Problem details:
Copy exactly, and only, the lines from the line containing "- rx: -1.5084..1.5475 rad" through the last line of the records below, both included.

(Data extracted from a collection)
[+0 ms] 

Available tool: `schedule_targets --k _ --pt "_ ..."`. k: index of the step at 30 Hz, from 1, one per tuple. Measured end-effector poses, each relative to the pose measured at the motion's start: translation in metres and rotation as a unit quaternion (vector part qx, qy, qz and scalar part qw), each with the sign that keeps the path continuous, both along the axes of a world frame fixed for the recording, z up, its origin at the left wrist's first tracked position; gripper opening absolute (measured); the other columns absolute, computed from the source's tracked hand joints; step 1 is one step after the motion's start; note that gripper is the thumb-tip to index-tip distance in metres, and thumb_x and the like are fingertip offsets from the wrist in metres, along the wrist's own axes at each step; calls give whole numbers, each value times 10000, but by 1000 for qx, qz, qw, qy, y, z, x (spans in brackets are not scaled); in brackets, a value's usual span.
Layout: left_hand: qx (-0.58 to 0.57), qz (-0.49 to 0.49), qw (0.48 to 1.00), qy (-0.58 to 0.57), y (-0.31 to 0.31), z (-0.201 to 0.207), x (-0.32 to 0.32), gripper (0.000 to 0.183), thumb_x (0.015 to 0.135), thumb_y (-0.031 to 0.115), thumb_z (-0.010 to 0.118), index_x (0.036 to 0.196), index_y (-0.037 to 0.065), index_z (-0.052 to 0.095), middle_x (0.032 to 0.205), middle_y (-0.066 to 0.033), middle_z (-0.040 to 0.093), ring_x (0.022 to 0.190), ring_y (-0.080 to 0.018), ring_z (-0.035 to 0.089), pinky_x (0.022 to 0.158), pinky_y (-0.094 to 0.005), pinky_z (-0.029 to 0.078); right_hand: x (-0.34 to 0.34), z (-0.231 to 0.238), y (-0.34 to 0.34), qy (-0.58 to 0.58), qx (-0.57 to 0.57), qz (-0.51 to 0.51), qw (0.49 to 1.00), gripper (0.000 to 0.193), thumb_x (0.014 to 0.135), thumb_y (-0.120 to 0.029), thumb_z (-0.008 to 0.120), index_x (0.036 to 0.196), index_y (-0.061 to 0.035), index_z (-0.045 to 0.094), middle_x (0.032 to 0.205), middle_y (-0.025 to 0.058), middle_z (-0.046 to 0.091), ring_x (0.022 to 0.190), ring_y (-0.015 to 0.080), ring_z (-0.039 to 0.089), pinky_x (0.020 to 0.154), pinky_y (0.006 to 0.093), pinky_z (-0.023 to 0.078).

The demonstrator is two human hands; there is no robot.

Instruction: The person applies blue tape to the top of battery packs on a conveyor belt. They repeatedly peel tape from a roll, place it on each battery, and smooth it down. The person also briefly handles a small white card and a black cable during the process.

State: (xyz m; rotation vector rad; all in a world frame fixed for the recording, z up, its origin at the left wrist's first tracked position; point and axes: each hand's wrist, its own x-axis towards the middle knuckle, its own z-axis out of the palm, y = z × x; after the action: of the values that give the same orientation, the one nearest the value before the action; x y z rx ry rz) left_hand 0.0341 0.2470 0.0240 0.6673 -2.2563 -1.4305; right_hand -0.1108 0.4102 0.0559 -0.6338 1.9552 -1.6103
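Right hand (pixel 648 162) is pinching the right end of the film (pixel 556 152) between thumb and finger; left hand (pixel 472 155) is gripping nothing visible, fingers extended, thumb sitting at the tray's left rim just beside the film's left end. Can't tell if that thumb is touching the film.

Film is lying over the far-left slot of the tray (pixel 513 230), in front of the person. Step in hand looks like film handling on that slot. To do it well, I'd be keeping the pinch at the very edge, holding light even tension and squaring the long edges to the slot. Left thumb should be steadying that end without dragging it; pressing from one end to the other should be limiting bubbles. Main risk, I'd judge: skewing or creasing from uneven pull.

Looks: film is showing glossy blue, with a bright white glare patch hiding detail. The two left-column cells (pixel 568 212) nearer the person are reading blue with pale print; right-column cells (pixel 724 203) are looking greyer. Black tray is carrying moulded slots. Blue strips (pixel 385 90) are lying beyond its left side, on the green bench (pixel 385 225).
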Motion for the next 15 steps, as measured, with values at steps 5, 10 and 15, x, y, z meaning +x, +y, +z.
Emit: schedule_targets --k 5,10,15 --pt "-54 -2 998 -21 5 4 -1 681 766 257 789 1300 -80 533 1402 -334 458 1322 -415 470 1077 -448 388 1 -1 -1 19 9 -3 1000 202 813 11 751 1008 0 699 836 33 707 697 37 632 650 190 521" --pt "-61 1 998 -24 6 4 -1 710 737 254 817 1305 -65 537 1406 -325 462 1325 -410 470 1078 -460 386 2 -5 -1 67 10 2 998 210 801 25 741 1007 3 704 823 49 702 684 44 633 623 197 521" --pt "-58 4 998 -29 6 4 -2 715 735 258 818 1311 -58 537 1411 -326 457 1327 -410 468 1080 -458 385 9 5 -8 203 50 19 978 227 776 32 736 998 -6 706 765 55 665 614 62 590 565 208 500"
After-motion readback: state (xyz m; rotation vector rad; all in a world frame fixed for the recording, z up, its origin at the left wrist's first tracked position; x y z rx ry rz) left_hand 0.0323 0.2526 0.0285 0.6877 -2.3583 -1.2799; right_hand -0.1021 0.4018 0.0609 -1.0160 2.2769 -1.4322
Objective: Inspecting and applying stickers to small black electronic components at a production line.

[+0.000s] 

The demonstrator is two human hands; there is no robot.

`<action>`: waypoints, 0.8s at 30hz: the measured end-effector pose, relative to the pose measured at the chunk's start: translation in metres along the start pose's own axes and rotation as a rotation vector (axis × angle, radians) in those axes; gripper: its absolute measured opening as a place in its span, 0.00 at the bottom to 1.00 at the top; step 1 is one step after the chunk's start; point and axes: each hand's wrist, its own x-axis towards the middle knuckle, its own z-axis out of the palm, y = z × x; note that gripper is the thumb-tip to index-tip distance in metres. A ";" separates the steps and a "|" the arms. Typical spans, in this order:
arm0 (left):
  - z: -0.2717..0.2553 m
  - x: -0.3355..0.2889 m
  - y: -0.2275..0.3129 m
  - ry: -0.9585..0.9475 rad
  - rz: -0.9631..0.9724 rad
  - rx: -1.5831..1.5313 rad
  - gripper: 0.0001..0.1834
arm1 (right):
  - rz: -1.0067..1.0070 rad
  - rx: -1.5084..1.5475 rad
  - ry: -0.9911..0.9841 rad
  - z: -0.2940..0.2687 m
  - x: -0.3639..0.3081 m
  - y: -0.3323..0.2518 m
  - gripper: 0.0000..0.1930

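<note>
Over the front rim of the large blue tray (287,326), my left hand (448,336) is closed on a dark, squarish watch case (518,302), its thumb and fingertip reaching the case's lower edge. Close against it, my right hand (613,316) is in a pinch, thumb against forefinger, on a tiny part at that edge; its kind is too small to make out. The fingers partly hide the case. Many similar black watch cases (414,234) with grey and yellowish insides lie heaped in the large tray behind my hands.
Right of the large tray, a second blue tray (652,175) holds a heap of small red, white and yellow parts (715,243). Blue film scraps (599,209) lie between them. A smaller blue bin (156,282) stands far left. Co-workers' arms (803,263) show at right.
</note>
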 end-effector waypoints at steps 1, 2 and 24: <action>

Solved exercise:
  - rx: -1.5084..1.5475 rad
  - ry: -0.9911..0.9841 rad
  - z: -0.2940..0.2687 m
  - x: -0.3639..0.3081 m
  - y: -0.3323..0.2518 m
  - gripper: 0.0000..0.1930

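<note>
Over the front rim of the large blue tray (287,326), my left hand (448,336) is closed on a dark, squarish watch case (518,302), its thumb and fingertip reaching the case's lower edge. Close against it, my right hand (613,316) is in a pinch, thumb against forefinger, on a tiny part at that edge; its kind is too small to make out. The fingers partly hide the case. Many similar black watch cases (414,234) with grey and yellowish insides lie heaped in the large tray behind my hands.
Right of the large tray, a second blue tray (652,175) holds a heap of small red, white and yellow parts (715,243). Blue film scraps (599,209) lie between them. A smaller blue bin (156,282) stands far left. Co-workers' arms (803,263) show at right.
</note>
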 end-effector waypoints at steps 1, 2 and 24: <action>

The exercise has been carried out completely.